Productive weekend playing with surface embellishment on felt vessels, stiffening experiment number one underway too

Continuing with the theme of sculptural felt for my ArtL!nks work, this weekend I played around with surface embellishment.  Between Friday afternoon and Sunday night I felted one small vessel incorporating a plastic net (the net that my clemintines came in) at the lay out stage and another medium sized one with leather and seed bead embellishments, these I stitched to the vessel prior to the final drying and shaping.  An email from Connie in relation to beading felt prompted me to create the stitched piece, I need to collect another roll of laminate floor underlay and 50m bubble wrap in Kilkenny on Wednesday so until then I can’t start on my largest vessel, playing around with surface design and starting to experiment with stiffeners and fabric paint seemed like a good way of continuing the project while having fun at the same time! 

Little leather leaves, seed beads, white vessel and sewing tools

The idea for adding the leather leaves and seed beads was inspired by a purse I saw in one of the Stampington magazines, I will explore my untidy studio and upload the name as soon as I get my hands on the magazine!  Because I made the vessel in pure white without any prefelt cutouts it was nice just to concentrate on the form and enjoy feeling the wool felting under my hands.  Once the vessel was felted and shaped I started to stitch the little leather shapes around the brim.  Felt is a wonderful medium to stitch into (if the felt is thick enough and not paper thin) because for most sewing projects it is possible to hide any thread ends and loose ends within the fabric thus leaving a totally clean reverse to the stitched side. 

Stitching on the first leaf

It didn’t actually take as long as I anticipated to stitch on the leaves and now the vessel has a balloon inside it once more to keep it in shape until it is 100% dry, I will post a photo as soon as this is last stage is completed.

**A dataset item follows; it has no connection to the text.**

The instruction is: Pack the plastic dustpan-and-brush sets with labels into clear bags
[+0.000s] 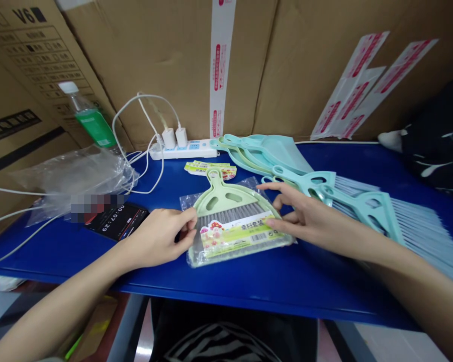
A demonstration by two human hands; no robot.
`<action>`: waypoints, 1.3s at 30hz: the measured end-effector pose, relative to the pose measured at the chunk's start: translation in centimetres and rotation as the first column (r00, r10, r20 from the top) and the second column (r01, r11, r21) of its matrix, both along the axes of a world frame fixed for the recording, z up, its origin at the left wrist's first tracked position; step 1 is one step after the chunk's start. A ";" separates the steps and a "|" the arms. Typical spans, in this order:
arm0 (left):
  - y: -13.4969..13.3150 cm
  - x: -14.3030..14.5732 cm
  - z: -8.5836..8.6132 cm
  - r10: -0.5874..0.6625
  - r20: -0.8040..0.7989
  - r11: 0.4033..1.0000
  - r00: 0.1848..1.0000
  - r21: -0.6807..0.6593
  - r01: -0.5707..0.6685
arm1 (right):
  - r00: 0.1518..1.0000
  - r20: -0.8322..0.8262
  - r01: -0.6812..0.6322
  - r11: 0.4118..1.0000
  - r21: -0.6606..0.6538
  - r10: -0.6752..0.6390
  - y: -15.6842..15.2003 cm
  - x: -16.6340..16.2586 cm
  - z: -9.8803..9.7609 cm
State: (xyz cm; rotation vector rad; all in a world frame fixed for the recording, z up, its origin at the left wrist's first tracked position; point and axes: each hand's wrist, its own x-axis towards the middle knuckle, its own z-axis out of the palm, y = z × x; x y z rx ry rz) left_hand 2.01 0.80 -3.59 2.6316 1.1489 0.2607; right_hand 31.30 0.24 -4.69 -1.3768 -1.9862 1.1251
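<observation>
A green dustpan-and-brush set lies in a clear plastic bag on the blue table, with a printed label across its front. My left hand pinches the bag's left edge, fingers closed on it. My right hand rests on the bag's right side with fingers spread, touching the label. Loose labels lie just behind the set.
Teal dustpans are stacked behind, and teal brushes lie to the right. A phone with a timer, a pile of clear bags, a power strip with cables and a bottle sit at the left. Cardboard boxes form the back.
</observation>
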 end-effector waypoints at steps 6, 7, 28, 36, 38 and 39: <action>-0.3 0.1 0.3 -0.047 -0.019 0.997 0.999 -0.062 0.046 | 0.978 -0.178 0.091 0.992 -0.087 -0.106 0.5 -0.1 -0.3; -0.3 0.1 0.3 -0.069 -0.027 0.995 0.997 -0.067 0.067 | 0.970 -0.197 0.125 0.987 -0.098 -0.143 0.5 -0.1 -0.3; -1.0 0.6 -0.2 -0.360 0.011 0.924 0.933 -0.134 0.358 | 0.859 -0.488 -0.069 0.908 -0.412 -0.156 0.4 -2.0 -1.5; -1.1 0.6 -0.1 -0.369 0.003 0.924 0.929 -0.111 0.367 | 0.847 -0.511 -0.052 0.933 -0.355 -0.147 0.2 -2.1 -1.4; -1.1 0.5 -0.1 -0.365 0.005 0.927 0.931 -0.093 0.363 | 0.842 -0.514 -0.025 0.939 -0.344 -0.166 0.2 -1.9 -1.2; -1.1 0.5 -0.1 -0.364 0.002 0.928 0.931 -0.085 0.363 | 0.837 -0.516 -0.008 0.939 -0.345 -0.182 0.3 -1.8 -1.1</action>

The other sculpture/vessel entailed stretching a plastic orange net around my resist, laying three layers of brown merino on top of this followed by one layer of yellow fibre.  I didn’t trap the netting at all and hoped that the torn edges in some spots would add the the surface interest, the plastic incorporated well but I am not totally sure if I am happy with the colour combination and design now it is drying, possible less plastic would have been more in this little sample! 
Little plastic orange net and merino sculpture/vessel

This morning I have created and stiffened a medium sized vessel using Icelandic wool, loads of soap and cold water a la Anna Gunnarsdottier.  More about this vessel next post, stiffeners again and tools we all use for fulling our felt.  Thanks for all your comments to date re stiffeners, much appreciated!

No heat now and planning a large felt sculpture

Agh, now my heat has gone this morning so no water at all plus no heat today = no felting until services resume on Tuesday with the planned arrival of the plumber yet again!  I did manage to carry up enough water from my neighbours yesterday morning to use in the experimental nuno felting workshop (all went well) but have decided to put some time into planning a LARGE felt sculpture over the next two days and not drag tonnes of water up the hill and wear myself out with all the effort!! 

Small felt sculpture


For this large sculptural piece I am going to expand on the technique I learnt from amazing Icelandic felter Anna Gunnarsdottier at the large felt sculpture workshop I attended last July at the Felt in Focus Symposium in Denmark.  As you can see, the small green and maroon sculpture which I made just after Christmas is three sided and by using Anna’s technique of multiple resists stitched together it is possible to get huge finished pieces with multiple sides, the only limit is how large you can visualise the finished sculpture to be!  I want to make a submission for Sculpture in Context again and also work towards something unusual and creative for the Annual RDS Crafts Competition (Royal Dublin Society).  Anna also showed us how it was possible to mend and repair our three dimensional pieces anywhere they were weak, this has opened up loads of avenues because she really appeared to ‘rescue’ work which previously I would have thought was totally beyond redemption.  By applying this repair technique it means that I can be much more adventures with my shapes than I otherwise might have been so over the next few days I want to plot, plan and challenge myself in preparation for Tuesdays resumption of services and my first large felt sculpture of 2010!